Além disso, qualquer pessoa ou grupo de pessoas, ou qualquer entidade não- governamental juridicamente reconhecida em um ou mais Estados-Membros da Organização, poderá apresentar à Comissão Interamericana de Direitos Humanos petições referentes a denúncias ou queixas de violação do artigo 7.o da Convenção por um Estado-Parte, devendo a Comissão considerar tais petições de acordo com as normas e procedimentos estabelecidos na Convenção Americana sobre Direitos Humanos e no Estatuto e Regulamentação da Comissão Interamericana de Direitos Humanos, para a apresentação e consideração de petições.

Desse modo, para efetuar denúncias individuais de violações à Convenção de Belém do Pará contra um Estado-parte, deve-se submeter uma petição à Comissão Interamericana de Direitos Humanos que, após avaliá-la, emitirá um informe final no qual determinará a existência ou não de responsabilidade do Estado acusado, sendo certo que as decisões dessa Comissão, ao contrário daquelas da Corte Interamericana de Direitos Humanos, não possuem força jurídica vinculante e obrigatória, apenas política e moral. Se o Estado não cumpre a determinação da Comissão, o caso é então remetido à Corte Interamericana para julgamento.

Frise-se, por fim, que as medidas previstas no artigo 7.o da Convenção representam deveres dos Estados-Partes exigíveis de imediato. E aquelas elencadas no artigo 8.o, por sua vez, assumem feições programáticas, podendo ser adotadas pelos Estados-Partes progressivamente. São medidas de caráter preventivo, que carecem de justiciabilidade imediata junto à Comissão Interamericana de Direitos Humanos, embora os Estados devam reportar-se a elas em seus relatórios nacionais (FARIA; MELO, 1998).

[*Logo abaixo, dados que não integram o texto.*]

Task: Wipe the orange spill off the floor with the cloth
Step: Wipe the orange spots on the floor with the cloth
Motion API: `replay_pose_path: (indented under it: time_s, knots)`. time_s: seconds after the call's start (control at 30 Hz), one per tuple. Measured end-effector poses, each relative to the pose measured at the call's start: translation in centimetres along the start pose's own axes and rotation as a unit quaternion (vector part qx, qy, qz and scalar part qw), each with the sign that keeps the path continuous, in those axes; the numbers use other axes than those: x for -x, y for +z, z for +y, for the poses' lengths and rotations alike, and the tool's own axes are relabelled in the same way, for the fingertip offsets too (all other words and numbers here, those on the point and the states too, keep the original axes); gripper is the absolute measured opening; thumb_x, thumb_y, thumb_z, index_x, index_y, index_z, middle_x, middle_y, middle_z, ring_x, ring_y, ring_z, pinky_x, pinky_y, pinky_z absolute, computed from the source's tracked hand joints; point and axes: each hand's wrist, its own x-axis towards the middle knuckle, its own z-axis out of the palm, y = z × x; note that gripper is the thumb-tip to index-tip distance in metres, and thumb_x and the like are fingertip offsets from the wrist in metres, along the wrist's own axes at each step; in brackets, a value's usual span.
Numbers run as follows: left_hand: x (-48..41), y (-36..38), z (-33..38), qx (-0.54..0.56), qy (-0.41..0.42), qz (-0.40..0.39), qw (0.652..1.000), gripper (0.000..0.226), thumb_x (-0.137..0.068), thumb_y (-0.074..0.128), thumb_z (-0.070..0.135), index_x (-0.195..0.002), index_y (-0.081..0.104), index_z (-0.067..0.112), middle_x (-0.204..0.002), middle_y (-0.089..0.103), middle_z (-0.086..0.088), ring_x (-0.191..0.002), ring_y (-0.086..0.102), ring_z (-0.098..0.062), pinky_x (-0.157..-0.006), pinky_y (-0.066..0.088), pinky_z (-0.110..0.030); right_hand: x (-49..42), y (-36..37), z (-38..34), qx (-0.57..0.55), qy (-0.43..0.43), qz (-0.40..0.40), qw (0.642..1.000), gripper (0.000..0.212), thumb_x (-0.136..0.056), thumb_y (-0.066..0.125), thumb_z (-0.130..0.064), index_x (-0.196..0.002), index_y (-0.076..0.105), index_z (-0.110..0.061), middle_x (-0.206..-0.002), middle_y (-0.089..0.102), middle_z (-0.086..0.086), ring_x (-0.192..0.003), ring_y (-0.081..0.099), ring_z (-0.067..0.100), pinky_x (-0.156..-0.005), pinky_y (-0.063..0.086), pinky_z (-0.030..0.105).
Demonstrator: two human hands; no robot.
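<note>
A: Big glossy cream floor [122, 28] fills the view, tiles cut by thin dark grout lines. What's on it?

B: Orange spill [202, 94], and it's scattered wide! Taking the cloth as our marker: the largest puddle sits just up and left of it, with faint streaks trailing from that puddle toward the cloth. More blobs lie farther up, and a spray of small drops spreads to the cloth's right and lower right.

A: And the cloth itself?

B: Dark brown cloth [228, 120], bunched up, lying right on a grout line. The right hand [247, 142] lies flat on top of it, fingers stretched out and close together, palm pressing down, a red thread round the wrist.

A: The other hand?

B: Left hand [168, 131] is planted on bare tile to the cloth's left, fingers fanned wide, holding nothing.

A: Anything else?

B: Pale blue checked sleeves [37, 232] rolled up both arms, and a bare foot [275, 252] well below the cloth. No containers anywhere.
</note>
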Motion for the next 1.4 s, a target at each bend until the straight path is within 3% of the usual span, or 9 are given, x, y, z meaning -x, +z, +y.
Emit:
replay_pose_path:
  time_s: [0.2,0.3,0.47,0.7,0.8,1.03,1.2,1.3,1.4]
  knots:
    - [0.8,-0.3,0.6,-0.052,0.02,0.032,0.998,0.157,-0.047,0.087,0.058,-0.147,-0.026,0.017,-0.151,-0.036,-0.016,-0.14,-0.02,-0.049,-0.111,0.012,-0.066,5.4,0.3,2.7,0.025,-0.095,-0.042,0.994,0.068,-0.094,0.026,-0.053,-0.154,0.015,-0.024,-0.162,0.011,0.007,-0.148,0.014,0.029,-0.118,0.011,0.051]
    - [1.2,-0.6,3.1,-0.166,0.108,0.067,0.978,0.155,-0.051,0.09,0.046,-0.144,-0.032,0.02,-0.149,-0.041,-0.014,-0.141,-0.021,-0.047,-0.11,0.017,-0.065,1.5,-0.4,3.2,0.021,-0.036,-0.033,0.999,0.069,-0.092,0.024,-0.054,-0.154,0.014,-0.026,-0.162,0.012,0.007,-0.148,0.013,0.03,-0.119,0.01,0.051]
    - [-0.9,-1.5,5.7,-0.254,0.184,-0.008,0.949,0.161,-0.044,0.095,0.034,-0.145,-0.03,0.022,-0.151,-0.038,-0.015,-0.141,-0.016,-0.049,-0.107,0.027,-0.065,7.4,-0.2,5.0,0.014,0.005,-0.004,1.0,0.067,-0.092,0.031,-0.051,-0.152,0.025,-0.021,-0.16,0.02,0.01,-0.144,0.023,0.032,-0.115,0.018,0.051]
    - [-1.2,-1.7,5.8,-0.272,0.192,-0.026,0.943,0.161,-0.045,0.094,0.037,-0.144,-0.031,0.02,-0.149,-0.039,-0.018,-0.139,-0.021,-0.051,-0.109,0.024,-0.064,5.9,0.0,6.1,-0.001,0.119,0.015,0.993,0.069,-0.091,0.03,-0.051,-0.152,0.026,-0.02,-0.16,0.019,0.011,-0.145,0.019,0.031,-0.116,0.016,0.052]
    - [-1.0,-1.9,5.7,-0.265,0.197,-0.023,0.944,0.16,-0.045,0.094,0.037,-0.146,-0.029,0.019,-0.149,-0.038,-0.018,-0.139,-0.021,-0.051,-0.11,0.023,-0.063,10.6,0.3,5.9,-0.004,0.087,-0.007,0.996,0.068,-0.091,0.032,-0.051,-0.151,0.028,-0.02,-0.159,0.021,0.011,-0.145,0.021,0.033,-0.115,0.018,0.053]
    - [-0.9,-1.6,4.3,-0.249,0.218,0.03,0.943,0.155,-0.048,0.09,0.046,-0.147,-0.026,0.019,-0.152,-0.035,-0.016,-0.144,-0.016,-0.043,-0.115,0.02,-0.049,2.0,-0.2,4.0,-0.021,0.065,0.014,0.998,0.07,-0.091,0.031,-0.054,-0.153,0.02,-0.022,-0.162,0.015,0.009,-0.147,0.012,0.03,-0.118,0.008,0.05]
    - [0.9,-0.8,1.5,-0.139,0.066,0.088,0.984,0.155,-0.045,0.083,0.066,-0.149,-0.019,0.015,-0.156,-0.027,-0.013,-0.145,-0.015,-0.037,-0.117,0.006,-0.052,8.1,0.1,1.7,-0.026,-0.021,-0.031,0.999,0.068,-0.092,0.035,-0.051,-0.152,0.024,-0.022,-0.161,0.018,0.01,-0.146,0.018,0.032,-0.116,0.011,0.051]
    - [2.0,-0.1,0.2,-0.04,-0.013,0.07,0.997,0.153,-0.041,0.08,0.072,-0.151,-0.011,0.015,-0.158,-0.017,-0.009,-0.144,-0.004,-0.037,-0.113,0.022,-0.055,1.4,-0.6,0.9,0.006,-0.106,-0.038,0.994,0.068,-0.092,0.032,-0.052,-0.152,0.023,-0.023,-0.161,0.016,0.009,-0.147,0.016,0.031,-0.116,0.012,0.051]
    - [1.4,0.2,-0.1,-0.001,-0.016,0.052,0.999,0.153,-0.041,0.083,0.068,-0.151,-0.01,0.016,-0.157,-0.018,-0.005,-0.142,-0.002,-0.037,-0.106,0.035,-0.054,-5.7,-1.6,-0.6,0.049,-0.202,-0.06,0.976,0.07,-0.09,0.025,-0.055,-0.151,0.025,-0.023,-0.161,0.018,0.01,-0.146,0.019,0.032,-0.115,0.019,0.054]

Faria e Melo (1998, p.14) advertem:

Ponderamos, entretanto, que os Estados Membros não podem esconder-se sob o manto da "progressividade", para nada fazer em relação as medidas de caráter preventivo e educativo. Se nenhum passo é dado no sentido da realização destas medidas não se pode falar em adoção progressiva, mas sim em omissão total do Estado. Pensamos que tal comportamento não só pode, como deve ser submetido à Comissão de Direitos Humanos na forma do artigo 12 para declarar a omissão do Estado-parte na implementação da Convenção.

Dessa forma, a Convenção Interamericana para Prevenir, Punir e Erradicar a Violência Contra a Mulher representa um avanço em termos de proteção dos direitos humanos das mulheres, na medida em que compreende a desigualdade de poder entre homens e mulheres como causa da violência contra estas últimas. Reconhece a dimensão social desta temática, conferindo-lhe visibilidade, e repele o tratamento baseado na excepcionalidade (o qual se pauta na errônea concepção de que a violência contra a mulher é resultado tão- somente de problemas individuais, familiares ou privados).